Task to carry out:
Your answer must be the full listing, repeated word for word.

Recorded data:
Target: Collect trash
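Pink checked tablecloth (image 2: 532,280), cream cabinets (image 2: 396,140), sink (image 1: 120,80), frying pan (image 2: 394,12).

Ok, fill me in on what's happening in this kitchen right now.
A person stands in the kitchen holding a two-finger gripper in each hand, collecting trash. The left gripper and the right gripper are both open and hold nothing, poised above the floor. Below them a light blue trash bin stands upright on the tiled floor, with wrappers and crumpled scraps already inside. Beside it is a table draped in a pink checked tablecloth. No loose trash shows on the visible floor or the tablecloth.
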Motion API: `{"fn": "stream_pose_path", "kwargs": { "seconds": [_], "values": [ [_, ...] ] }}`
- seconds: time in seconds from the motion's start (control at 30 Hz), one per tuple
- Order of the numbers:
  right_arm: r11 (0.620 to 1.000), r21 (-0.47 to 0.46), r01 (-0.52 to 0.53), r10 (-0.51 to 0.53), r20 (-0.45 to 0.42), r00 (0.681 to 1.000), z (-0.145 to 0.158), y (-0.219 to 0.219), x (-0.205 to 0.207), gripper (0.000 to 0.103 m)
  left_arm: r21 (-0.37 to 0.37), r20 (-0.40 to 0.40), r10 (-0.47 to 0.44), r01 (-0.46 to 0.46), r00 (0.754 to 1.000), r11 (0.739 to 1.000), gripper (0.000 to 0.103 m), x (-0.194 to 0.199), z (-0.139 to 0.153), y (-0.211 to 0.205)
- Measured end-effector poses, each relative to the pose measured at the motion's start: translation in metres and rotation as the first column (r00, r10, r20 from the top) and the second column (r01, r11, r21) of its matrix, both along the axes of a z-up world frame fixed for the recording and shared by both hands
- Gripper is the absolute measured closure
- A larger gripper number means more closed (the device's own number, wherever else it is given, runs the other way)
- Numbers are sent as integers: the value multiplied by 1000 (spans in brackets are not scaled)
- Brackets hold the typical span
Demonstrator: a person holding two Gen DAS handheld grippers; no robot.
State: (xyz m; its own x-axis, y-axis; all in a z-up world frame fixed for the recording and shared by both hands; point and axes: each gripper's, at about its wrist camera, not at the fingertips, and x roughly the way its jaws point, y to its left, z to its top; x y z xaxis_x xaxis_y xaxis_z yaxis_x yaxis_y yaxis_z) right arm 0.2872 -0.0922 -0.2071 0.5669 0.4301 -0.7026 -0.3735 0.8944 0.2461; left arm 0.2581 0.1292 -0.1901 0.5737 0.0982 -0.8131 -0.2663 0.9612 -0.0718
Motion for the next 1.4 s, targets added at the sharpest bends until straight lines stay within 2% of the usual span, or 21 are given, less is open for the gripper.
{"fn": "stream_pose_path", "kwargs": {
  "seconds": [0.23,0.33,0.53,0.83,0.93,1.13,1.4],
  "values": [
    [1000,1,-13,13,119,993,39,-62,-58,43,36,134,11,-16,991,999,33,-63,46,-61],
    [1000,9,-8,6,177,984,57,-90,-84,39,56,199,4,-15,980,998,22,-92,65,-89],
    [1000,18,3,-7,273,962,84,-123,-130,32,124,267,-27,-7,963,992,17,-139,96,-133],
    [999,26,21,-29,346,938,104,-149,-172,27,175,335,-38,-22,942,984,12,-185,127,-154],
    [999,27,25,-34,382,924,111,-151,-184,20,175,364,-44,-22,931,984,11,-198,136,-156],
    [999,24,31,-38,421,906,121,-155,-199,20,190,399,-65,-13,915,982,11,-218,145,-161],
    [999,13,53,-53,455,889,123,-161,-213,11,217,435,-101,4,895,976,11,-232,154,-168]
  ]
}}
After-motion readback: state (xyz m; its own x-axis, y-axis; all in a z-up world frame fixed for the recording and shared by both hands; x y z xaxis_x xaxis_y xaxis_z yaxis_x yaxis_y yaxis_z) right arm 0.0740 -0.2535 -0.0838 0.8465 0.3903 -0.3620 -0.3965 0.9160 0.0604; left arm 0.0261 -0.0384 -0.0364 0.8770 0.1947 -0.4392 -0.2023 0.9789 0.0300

Reply:
Target: Collect trash
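Pink checked tablecloth (image 2: 532,280), cream cabinets (image 2: 396,140), sink (image 1: 120,80), frying pan (image 2: 394,12).

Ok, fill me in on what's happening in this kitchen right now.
A person stands in the kitchen holding a two-finger gripper in each hand, collecting trash. The left gripper and the right gripper are both open and hold nothing, poised above the floor. Below them a light blue trash bin stands upright on the tiled floor, with wrappers and crumpled scraps already inside. Beside it is a table draped in a pink checked tablecloth. No loose trash shows on the visible floor or the tablecloth.
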Motion API: `{"fn": "stream_pose_path", "kwargs": { "seconds": [_], "values": [ [_, ...] ] }}`
- seconds: time in seconds from the motion's start (control at 30 Hz), one per tuple
- Order of the numbers:
  right_arm: r11 (0.620 to 1.000), r21 (-0.47 to 0.46), r01 (-0.52 to 0.53), r10 (-0.51 to 0.53), r20 (-0.45 to 0.42), r00 (0.681 to 1.000), z (-0.145 to 0.158), y (-0.219 to 0.219), x (-0.205 to 0.207), gripper (0.000 to 0.103 m)
  left_arm: r21 (-0.37 to 0.37), r20 (-0.40 to 0.40), r10 (-0.47 to 0.44), r01 (-0.46 to 0.46), r00 (0.754 to 1.000), r11 (0.739 to 1.000), gripper (0.000 to 0.103 m), x (-0.194 to 0.199), z (-0.139 to 0.153), y (-0.211 to 0.205)
- Measured end-effector poses, each relative to the pose measured at the motion's start: translation in metres and rotation as the first column (r00, r10, r20 from the top) and the second column (r01, r11, r21) of its matrix, both along the axes of a z-up world frame fixed for the recording and shared by both hands
- Gripper is the absolute measured closure
- A larger gripper number means more closed (the device's own number, wherever else it is given, runs the other way)
- Numbers are sent as integers: the value multiplied by 1000 (spans in brackets are not scaled)
- Brackets hold the typical span
Demonstrator: a person holding two Gen DAS handheld grippers; no robot.
State: (xyz m; its own x-axis, y-axis; all in a z-up world frame fixed for the recording and shared by both hands; point and axes: each gripper's, at about its wrist camera, not at the fingertips, and x roughly the way its jaws point, y to its left, z to its top; x y z xaxis_x xaxis_y xaxis_z yaxis_x yaxis_y yaxis_z) right arm 0.2872 -0.0922 -0.2071 0.5669 0.4301 -0.7026 -0.3735 0.8944 0.2461; left arm 0.2581 0.1292 -0.1901 0.5737 0.0982 -0.8131 -0.2663 0.9612 -0.0718
Motion for the next 1.4 s, targets added at the sharpest bends until straight lines stay within 2% of the usual span, or 21 are given, less is open for the gripper.
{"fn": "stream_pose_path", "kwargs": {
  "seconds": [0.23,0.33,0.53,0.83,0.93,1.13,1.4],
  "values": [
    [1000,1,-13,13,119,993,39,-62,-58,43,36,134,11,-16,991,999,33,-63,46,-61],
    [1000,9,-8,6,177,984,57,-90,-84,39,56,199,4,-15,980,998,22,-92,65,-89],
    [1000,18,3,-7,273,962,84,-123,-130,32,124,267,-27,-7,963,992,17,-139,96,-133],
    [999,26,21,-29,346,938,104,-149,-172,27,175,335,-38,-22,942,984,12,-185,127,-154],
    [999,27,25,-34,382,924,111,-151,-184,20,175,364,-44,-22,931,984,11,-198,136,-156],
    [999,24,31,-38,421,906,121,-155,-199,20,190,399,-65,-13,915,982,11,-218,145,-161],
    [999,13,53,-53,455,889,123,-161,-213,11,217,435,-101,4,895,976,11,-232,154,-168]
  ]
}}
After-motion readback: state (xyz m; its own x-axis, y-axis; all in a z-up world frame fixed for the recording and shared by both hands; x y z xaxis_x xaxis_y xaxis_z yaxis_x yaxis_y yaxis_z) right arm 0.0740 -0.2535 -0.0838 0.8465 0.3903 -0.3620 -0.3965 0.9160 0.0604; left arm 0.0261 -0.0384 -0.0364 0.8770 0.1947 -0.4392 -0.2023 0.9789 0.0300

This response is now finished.